| EXERCISE DETAILS |
Which of the lines below include "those"? Each one should be copied out.

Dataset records

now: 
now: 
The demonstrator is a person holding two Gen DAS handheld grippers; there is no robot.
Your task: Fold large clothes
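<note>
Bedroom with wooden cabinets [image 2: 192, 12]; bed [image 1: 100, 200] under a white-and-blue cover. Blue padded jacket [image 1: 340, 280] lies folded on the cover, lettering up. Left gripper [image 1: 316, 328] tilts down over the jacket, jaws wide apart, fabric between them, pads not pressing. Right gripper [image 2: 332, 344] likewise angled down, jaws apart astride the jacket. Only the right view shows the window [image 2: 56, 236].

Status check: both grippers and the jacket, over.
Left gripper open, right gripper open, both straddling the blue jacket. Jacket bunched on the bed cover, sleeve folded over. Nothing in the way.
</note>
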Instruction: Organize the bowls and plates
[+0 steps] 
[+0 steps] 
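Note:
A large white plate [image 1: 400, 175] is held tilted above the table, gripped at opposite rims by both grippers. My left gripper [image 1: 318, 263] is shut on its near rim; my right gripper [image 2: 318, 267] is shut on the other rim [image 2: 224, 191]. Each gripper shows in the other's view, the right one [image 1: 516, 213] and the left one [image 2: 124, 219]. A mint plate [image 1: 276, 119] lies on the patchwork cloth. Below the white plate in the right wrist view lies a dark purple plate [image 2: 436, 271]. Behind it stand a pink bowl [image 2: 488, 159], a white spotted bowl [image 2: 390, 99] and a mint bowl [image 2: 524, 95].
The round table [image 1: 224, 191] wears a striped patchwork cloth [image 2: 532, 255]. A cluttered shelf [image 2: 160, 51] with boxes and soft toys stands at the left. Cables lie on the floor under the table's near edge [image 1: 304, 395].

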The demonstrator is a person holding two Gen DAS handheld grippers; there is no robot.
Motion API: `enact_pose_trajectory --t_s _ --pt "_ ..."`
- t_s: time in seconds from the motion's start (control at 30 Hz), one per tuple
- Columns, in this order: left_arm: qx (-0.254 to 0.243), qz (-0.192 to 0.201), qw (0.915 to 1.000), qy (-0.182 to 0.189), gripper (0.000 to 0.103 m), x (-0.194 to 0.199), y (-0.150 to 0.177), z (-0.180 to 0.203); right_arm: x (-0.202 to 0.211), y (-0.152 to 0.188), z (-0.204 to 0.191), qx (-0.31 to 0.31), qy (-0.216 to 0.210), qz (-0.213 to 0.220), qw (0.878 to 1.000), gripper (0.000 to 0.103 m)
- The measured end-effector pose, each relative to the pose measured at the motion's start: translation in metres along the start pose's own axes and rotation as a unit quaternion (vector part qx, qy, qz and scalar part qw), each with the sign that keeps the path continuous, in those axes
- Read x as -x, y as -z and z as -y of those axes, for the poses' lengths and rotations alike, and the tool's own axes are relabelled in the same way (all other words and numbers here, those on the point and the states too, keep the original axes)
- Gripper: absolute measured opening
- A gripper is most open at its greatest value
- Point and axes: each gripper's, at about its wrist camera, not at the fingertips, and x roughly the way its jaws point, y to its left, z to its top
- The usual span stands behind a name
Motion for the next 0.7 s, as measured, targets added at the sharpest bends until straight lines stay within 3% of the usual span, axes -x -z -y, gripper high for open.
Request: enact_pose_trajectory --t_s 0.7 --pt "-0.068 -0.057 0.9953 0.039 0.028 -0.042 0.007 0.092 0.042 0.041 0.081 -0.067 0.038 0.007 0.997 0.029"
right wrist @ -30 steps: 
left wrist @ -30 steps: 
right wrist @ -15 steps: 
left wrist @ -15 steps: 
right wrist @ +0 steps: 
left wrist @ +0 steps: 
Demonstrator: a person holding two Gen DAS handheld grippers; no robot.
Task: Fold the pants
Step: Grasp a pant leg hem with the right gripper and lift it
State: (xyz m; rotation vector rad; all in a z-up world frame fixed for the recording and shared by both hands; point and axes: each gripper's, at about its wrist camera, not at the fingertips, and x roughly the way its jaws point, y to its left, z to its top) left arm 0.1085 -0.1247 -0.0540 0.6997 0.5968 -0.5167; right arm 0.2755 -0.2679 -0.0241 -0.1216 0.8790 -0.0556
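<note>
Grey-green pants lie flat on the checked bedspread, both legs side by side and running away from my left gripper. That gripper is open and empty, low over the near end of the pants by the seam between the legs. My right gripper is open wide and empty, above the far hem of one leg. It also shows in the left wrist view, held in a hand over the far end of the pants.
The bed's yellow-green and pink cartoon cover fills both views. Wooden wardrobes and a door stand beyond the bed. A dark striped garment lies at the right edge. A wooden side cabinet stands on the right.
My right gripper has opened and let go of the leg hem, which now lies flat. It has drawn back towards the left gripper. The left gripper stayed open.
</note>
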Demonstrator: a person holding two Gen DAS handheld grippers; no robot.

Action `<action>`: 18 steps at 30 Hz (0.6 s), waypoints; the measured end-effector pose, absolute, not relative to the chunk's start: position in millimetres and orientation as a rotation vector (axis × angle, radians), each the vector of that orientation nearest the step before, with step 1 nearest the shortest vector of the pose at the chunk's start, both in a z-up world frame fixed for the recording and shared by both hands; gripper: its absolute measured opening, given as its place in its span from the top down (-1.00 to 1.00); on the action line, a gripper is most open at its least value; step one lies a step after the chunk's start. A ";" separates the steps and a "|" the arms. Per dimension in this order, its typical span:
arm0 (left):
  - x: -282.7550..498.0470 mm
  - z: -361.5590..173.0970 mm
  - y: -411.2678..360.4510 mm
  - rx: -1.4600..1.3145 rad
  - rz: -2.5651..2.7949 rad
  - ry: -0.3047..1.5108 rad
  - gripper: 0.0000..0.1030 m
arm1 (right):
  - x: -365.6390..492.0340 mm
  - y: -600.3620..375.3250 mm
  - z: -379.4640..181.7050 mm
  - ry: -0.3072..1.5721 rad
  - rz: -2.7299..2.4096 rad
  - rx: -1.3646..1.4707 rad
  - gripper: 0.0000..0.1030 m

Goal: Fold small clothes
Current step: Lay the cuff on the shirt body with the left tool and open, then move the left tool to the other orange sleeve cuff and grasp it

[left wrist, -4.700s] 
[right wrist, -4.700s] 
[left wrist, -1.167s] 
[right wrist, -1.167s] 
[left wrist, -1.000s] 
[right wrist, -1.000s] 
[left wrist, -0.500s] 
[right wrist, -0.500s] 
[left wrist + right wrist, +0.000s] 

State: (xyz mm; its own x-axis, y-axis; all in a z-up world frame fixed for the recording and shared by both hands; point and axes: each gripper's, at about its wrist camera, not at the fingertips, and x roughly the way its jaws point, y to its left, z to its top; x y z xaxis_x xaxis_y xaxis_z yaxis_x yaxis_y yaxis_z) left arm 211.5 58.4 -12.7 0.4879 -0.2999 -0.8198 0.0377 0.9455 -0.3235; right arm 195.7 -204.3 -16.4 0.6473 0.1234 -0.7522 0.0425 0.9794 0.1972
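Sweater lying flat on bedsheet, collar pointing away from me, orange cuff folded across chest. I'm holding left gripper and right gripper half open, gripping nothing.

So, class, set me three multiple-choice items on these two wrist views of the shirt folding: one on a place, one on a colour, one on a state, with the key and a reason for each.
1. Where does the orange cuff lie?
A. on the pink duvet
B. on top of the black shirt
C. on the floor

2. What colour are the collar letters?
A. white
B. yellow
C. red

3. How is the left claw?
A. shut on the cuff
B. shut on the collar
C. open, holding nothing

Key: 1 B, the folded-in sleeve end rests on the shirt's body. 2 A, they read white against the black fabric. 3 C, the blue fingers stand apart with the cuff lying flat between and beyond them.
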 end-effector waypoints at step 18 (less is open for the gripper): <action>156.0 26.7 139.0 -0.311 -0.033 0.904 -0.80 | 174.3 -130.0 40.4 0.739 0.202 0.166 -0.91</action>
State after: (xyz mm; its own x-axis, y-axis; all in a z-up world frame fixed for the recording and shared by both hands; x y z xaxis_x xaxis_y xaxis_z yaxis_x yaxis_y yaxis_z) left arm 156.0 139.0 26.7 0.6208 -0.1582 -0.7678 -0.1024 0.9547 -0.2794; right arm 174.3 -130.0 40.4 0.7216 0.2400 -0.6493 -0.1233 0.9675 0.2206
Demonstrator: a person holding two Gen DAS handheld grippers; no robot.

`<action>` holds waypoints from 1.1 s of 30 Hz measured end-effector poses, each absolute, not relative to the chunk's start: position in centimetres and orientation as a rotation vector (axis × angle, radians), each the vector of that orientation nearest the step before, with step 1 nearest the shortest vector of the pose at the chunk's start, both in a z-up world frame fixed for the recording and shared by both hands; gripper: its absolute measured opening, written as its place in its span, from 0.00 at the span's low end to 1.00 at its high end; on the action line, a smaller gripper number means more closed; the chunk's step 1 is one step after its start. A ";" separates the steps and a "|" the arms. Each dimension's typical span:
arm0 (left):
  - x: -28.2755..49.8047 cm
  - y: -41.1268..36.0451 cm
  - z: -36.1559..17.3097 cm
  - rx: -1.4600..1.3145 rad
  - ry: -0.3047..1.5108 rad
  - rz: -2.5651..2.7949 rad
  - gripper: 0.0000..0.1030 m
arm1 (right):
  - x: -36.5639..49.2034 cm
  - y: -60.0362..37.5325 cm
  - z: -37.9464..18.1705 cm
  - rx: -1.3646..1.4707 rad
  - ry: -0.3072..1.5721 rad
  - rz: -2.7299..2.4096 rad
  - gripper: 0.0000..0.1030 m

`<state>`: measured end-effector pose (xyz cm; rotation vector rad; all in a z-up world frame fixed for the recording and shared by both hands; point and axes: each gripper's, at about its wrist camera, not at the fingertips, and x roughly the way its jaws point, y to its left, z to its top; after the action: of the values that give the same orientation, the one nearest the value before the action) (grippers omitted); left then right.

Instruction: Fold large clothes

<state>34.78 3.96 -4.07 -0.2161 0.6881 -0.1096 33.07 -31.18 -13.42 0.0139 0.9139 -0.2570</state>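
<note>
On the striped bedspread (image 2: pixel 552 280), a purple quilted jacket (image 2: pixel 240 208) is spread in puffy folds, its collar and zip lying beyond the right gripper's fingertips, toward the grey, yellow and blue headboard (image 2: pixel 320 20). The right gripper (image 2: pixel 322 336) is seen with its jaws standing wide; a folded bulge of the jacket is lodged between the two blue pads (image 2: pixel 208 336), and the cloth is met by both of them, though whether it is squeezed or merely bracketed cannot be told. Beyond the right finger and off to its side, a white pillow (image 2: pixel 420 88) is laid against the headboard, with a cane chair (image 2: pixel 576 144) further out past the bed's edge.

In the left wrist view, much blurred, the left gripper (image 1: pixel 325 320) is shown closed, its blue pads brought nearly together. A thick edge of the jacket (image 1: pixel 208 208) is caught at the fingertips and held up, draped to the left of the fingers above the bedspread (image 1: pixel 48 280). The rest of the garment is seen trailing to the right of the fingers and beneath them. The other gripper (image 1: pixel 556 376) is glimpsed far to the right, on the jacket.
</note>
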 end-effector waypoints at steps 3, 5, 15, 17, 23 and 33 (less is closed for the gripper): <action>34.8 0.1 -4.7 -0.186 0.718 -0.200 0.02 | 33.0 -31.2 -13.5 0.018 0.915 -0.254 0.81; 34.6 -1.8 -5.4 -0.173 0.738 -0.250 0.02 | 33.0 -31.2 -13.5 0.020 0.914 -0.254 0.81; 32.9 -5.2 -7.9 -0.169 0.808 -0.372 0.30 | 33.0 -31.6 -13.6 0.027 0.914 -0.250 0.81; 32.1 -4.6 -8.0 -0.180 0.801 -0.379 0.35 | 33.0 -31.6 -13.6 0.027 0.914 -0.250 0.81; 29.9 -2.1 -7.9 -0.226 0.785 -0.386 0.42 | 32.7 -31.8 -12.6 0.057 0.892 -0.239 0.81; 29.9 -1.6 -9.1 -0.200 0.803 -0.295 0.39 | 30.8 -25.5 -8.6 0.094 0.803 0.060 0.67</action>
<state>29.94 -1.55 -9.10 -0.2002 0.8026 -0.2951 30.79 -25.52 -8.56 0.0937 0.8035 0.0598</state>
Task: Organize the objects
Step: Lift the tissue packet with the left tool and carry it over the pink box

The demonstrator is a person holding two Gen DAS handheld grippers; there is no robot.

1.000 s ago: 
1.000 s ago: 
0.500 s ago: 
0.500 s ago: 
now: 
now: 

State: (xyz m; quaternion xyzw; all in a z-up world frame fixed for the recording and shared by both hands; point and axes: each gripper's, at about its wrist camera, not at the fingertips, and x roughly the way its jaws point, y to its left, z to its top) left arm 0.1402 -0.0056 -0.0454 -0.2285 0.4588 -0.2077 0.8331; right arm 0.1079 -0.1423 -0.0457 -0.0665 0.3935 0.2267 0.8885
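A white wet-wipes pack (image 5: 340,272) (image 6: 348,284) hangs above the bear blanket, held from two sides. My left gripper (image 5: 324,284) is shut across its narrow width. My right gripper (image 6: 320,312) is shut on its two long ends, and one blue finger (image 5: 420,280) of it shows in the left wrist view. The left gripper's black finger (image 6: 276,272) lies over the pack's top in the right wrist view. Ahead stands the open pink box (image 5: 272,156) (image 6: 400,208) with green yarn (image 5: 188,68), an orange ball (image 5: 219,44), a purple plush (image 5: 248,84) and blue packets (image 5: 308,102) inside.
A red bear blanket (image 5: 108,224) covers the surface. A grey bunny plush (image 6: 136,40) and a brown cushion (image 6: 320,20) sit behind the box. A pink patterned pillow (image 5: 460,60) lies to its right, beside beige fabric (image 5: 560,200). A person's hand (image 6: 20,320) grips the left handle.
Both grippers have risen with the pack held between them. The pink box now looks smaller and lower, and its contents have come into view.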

| WRITTEN ANSWER |
- The measured end-effector pose, each relative to the pose measured at the motion's start: translation in metres along the start pose's own axes and rotation as a unit quaternion (vector part qx, qy, qz and scalar part qw), each with the sign that keeps the path continuous, in those axes
- Read x as -x, y as -z and z as -y of those axes, for the poses' lengths and rotations alike, and the tool's own axes are relabelled in the same way (all other words and numbers here, those on the point and the states too, keep the original axes)

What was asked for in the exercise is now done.